En el origen de la querida devoción al Señor de los Milagros se halla el culto que hermanos afroamericanos le rindieron. Esos primeros devotos fueron esclavos, personas no reconocidas en su real dignidad humana. En definitiva, personas marginadas y excluidas. En sus reuniones, sin duda, encontraban alivio a sus pesares. La devoción inicial, abandonada tras el terremoto de 1655, rebrotó en 1670 por la milagrosa curación de Andrés de León, hombre devoto que fue curado de un tumor maligno como premio al amor que demostró en el cuidado de la imagen del Señor. La experiencia del terremoto de 1687 motivó la primera procesión y el fortalecimiento de la devoción.
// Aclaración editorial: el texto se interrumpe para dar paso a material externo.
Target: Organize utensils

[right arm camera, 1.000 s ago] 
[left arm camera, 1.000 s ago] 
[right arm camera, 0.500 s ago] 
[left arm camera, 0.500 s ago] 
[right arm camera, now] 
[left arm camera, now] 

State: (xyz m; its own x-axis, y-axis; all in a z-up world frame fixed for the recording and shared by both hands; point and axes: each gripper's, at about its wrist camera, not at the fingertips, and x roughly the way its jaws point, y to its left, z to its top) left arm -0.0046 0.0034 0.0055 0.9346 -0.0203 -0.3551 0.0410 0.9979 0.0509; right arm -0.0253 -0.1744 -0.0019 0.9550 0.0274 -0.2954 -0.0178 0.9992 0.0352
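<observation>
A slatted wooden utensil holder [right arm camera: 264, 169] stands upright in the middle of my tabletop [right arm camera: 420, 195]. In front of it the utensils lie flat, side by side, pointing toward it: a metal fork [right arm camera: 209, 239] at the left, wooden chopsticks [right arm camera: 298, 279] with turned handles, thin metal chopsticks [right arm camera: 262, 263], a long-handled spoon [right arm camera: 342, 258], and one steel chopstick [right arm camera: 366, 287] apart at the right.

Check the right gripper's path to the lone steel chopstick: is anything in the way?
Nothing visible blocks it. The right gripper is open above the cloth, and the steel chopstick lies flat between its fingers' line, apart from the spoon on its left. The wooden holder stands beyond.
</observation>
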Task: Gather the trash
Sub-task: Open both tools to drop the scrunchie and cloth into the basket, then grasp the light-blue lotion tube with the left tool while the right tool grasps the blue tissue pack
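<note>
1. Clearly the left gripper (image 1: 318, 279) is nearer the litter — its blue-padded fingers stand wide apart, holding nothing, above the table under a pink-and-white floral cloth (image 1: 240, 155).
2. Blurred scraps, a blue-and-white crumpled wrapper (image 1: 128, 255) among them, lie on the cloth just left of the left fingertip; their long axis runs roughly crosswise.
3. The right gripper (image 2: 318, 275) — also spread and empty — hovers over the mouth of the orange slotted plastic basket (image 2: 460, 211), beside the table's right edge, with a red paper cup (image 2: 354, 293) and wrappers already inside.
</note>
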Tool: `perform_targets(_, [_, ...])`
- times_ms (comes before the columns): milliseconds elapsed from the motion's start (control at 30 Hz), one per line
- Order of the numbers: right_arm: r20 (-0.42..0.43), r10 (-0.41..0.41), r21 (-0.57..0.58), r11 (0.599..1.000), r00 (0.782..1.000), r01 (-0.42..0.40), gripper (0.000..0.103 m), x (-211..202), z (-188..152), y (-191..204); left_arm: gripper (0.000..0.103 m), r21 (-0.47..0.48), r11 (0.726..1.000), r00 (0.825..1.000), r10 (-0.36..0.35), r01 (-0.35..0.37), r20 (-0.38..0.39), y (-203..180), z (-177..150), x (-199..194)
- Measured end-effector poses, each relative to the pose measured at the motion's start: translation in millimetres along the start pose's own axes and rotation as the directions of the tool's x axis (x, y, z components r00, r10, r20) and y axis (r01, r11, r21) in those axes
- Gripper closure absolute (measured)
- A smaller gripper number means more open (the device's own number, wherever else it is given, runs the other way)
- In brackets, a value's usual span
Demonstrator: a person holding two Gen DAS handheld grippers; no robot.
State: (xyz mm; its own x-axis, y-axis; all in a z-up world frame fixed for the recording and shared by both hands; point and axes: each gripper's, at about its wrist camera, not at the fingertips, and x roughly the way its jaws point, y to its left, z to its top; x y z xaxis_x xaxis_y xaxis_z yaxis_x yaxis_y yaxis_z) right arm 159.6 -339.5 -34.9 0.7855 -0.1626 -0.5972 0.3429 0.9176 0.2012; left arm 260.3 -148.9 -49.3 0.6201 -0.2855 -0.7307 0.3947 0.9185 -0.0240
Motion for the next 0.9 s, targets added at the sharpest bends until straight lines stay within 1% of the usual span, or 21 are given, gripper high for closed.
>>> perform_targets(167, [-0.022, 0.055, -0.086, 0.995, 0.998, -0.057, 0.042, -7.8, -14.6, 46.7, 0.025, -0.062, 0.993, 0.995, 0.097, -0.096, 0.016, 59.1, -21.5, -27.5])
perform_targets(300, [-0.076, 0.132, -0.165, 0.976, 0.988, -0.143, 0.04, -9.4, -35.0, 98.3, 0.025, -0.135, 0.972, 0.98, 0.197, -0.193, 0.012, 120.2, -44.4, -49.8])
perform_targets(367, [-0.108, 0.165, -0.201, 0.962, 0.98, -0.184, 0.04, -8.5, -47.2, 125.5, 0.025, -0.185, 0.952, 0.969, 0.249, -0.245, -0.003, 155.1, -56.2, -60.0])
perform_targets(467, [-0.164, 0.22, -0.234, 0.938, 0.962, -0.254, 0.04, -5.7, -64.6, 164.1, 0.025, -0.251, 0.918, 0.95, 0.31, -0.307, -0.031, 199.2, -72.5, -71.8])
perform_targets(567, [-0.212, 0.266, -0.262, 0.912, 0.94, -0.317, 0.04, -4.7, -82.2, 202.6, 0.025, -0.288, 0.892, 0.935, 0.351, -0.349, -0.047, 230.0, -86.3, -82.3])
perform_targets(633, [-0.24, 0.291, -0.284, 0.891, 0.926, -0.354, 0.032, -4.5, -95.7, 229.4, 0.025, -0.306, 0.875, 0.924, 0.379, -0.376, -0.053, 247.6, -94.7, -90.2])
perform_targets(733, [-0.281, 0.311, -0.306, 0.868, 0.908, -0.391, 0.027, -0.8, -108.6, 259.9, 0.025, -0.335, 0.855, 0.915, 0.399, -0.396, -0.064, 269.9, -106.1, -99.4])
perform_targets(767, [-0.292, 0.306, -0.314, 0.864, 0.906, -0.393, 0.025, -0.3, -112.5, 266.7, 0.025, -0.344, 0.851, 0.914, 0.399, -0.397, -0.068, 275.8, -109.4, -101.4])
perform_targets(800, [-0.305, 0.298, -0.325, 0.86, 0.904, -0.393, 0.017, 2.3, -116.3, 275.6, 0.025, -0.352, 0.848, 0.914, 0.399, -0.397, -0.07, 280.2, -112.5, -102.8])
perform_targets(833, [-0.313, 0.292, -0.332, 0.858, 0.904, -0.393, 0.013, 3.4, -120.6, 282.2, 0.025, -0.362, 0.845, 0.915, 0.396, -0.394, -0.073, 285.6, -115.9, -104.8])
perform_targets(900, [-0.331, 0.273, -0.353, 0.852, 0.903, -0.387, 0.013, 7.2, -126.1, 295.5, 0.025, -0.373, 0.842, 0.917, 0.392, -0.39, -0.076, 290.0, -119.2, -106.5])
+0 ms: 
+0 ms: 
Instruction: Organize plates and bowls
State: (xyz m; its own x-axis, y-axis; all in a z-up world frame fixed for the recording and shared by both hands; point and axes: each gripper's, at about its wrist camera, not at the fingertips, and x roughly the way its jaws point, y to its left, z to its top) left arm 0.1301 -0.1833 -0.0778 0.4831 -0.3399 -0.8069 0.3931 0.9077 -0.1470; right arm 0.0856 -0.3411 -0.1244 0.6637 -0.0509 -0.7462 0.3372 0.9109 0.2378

Las personas de aquel momento, agobiadas por la devastación a causa del fenómeno natural, suplicaron al Señor, invocaron auxilio y ayuda, y encontraron alivio, por lo que continuaron venerando con agradecimiento la imagen del Santo Cristo de los Milagros.
En el acta del Cabildo de la Ciudad de los Reyes del 27 de Setiembre se lee: «Nos, la Justicia y Regimiento de la Muy Noble y Leal Ciudad de los Reyes del Perú, considerando las calamidades que padecemos y temiendo por nuestras culpas mayores castigos, implorando la Divina Misericordia que experimentamos en la Sagrada Imagen del Santo Cristo de los Milagros que se venera en el Santuario, sito en los confines de esta ciudad, hacemos promesa, juramento y voto sobre los Santos Evangelios de cuidar y atender a su mayor culto y veneración... ».
Lo escrito en el acta sintetiza lo que se experimentaba en la ciudad: la misericordia, la providencia, el amor y alivio divinos, alcanzados mediante la invocación a Dios ante la imagen de Jesucristo, con el nombre de Santo Cristo de los Milagros. Y así se fue viviendo y vive en Lima, de modo especial.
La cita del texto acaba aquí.